### Supplied data
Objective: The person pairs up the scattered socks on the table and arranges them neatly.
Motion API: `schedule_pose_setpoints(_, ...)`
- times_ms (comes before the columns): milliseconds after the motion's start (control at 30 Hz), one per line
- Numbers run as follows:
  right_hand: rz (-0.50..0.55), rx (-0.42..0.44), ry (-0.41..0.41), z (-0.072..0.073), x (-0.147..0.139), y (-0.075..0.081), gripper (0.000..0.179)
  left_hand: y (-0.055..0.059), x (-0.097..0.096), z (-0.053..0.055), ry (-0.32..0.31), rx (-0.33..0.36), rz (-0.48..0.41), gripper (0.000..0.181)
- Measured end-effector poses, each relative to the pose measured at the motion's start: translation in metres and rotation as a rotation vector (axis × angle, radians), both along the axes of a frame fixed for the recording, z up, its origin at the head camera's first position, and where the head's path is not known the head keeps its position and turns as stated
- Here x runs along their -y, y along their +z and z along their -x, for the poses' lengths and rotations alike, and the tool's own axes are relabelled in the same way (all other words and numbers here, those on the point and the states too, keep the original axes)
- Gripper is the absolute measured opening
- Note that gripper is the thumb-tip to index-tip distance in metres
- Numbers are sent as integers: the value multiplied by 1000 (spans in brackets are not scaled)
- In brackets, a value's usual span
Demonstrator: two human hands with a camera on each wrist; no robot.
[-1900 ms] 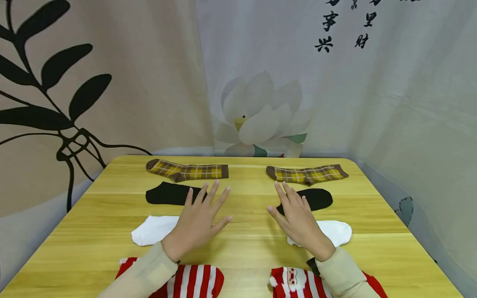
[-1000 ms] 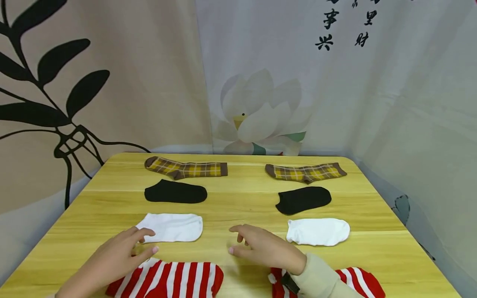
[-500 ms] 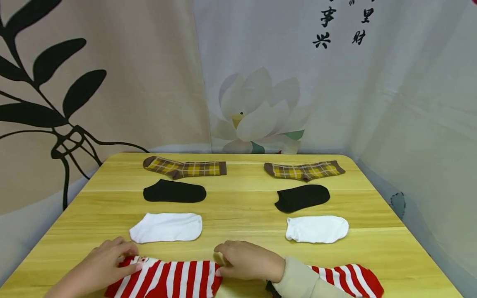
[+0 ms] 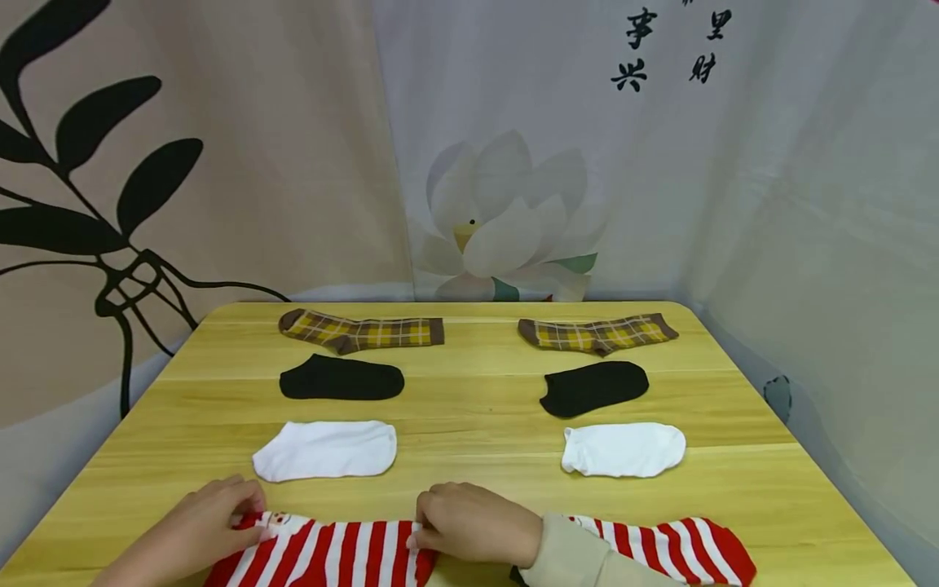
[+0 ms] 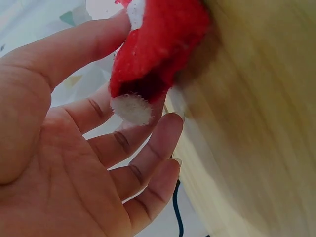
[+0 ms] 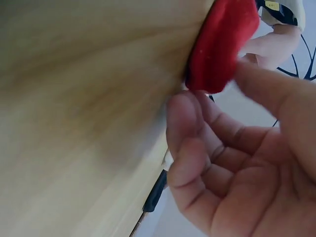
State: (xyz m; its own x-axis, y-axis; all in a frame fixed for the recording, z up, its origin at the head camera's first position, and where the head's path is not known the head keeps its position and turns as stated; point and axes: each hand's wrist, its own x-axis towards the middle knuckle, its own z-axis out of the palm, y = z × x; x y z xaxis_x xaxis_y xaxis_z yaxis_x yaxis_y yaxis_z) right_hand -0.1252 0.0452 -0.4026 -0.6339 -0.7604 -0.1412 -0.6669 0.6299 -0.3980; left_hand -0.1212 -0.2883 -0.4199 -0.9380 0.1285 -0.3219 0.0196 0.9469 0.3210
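Observation:
A red-and-white striped sock (image 4: 345, 550) with a Santa face lies at the front left of the table. My left hand (image 4: 201, 526) pinches its cuff end between thumb and fingers. In the left wrist view the sock's opening (image 5: 143, 81) and a white pompom (image 5: 132, 109) show beside the fingers. My right hand (image 4: 480, 522) pinches the toe end; the right wrist view has the red toe (image 6: 219, 49) between thumb and curled fingers. A matching striped sock (image 4: 667, 546) lies at the front right, partly behind my right sleeve (image 4: 587, 554).
Farther back on the wooden table (image 4: 477, 432) lie two white socks (image 4: 326, 450) (image 4: 623, 450), two black socks (image 4: 341, 377) (image 4: 594, 389) and two yellow-brown plaid socks (image 4: 363, 333) (image 4: 597, 334), one of each per side. A printed curtain (image 4: 506, 147) hangs behind the table.
Both hands have come down from above the middle of the table to the front left striped sock. The left has taken its cuff end, the right its toe end.

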Motion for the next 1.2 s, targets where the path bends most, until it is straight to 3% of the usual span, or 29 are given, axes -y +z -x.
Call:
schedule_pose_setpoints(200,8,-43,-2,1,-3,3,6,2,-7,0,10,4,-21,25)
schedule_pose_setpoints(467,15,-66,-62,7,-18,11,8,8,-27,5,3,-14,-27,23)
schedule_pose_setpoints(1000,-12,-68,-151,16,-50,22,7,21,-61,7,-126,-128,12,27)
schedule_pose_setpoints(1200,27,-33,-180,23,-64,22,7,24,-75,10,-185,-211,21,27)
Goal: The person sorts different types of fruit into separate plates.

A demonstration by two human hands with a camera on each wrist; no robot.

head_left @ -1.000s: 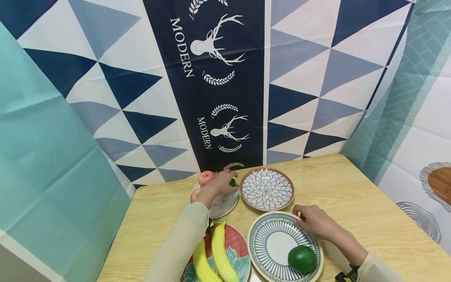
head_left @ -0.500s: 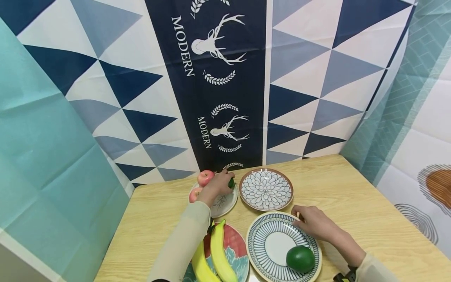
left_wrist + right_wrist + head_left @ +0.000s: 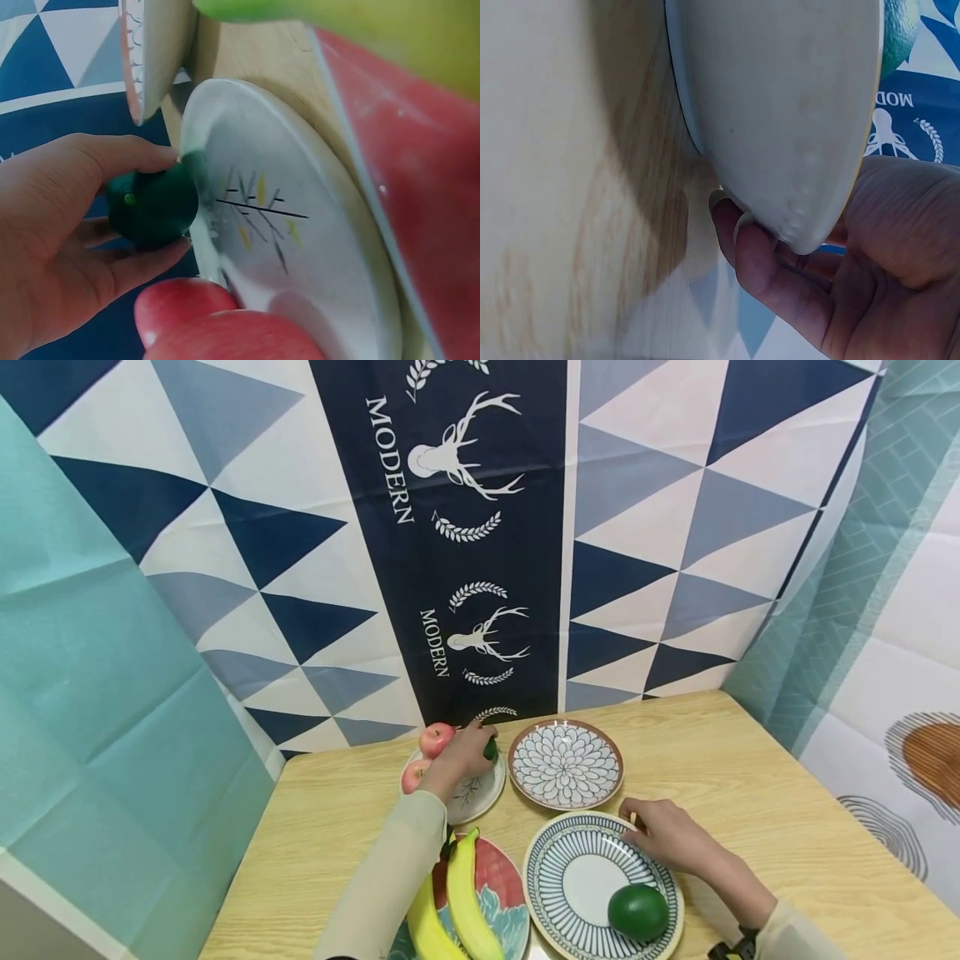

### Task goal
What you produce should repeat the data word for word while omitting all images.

### Expected answer
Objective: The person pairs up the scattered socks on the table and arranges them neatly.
Motion API: `schedule_pose_setpoints(_, ...)`
- times_ms (comes before the columns): milliseconds after the motion's start (control at 30 Hz), one per line
- Numbers run as follows:
  right_hand: rz (-0.50..0.55), rx (-0.42..0.44), ry (-0.41..0.41), z (-0.072..0.073), x (-0.147..0.139), y (-0.075..0.081), gripper (0.000..0.179)
  left_hand: y (-0.055..0.059), x (-0.097..0.096), z (-0.053..0.055), ry (-0.32..0.31), rx (-0.33..0.36), rz (-0.48..0.41), gripper (0.000..0.181)
- Measured end-effector poses, each relative to the pose measured at the motion's start: translation in metres and rotation as a rotation vector (axis × angle, radians), both along the axes of a frame fixed for the recording, z up, its origin at the head camera's first position, and where the head's path is not known the head keeps its position and turns as stated
- Here x runs along their -y, y along their +z and z along their -x, for the poses' lengths and rotations alike, and the tool's own axes are relabelled in the same way (all other words and numbers here, those on the point and the states too, keep the original axes)
- Gripper is the absolute measured opening
- Note that gripper is the thumb-tip to index-tip distance in metres
- Numbers are sent as integers: the value multiplied by 1000 (spans in brackets are not scaled)
- In brackets, a value's usual span
Demonstrator: two human hands with a camera on each wrist; no robot.
[-1900 ms] 
[-1000 ms] 
[-500 ms] 
[+0 ms] 
[+0 ms] 
[+0 ms] 
State: (xyz m; its own x-axis, y-axis; all in a frame fixed for the recording, z up, its origin at the head camera's first position, and where the head's path is not known the head keeps its position and turns as stated; point and axes: each hand's wrist, its own x-axis towards the middle knuckle, its own z-axis out of the palm, y = z × x; x y z xaxis_x xaxis_y xaxis_z yaxis_x yaxis_y yaxis_z) right_hand -0.1252 0.0452 -0.4026 -0.6339 -0.7604 -0.1412 -0.6669 0.6299 -0.3980; left_hand -0.1212 -0.2883 -0.4199 -0.9380 0.1285 -0.3219 0.0196 0.9469 0.3210
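Observation:
A red-and-white striped sock (image 4: 345, 550) with a Santa face lies at the front left of the table. My left hand (image 4: 201, 526) pinches its cuff end between thumb and fingers. In the left wrist view the sock's opening (image 5: 143, 81) and a white pompom (image 5: 132, 109) show beside the fingers. My right hand (image 4: 480, 522) pinches the toe end; the right wrist view has the red toe (image 6: 219, 49) between thumb and curled fingers. A matching striped sock (image 4: 667, 546) lies at the front right, partly behind my right sleeve (image 4: 587, 554).
Farther back on the wooden table (image 4: 477, 432) lie two white socks (image 4: 326, 450) (image 4: 623, 450), two black socks (image 4: 341, 377) (image 4: 594, 389) and two yellow-brown plaid socks (image 4: 363, 333) (image 4: 597, 334), one of each per side. A printed curtain (image 4: 506, 147) hangs behind the table.
Both hands have come down from above the middle of the table to the front left striped sock. The left has taken its cuff end, the right its toe end.
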
Motion for the next 1.2 s, targets where the path bends most, until it is straight to 3% of the usual span, or 29 are given, axes -y +z -x.
Call:
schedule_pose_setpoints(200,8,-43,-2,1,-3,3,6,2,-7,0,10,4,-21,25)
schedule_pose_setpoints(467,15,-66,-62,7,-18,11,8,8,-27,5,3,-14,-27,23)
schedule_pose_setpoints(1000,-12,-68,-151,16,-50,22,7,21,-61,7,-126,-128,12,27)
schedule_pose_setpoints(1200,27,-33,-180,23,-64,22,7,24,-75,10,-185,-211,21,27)
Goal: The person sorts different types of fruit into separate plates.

A demonstration by two human hands with a camera on each wrist; no robot.

head_left @ -1.000s: 
head_left @ -0.500s: 
left_wrist + right_wrist + head_left @ +0.000s: 

No more work is left in this exercise.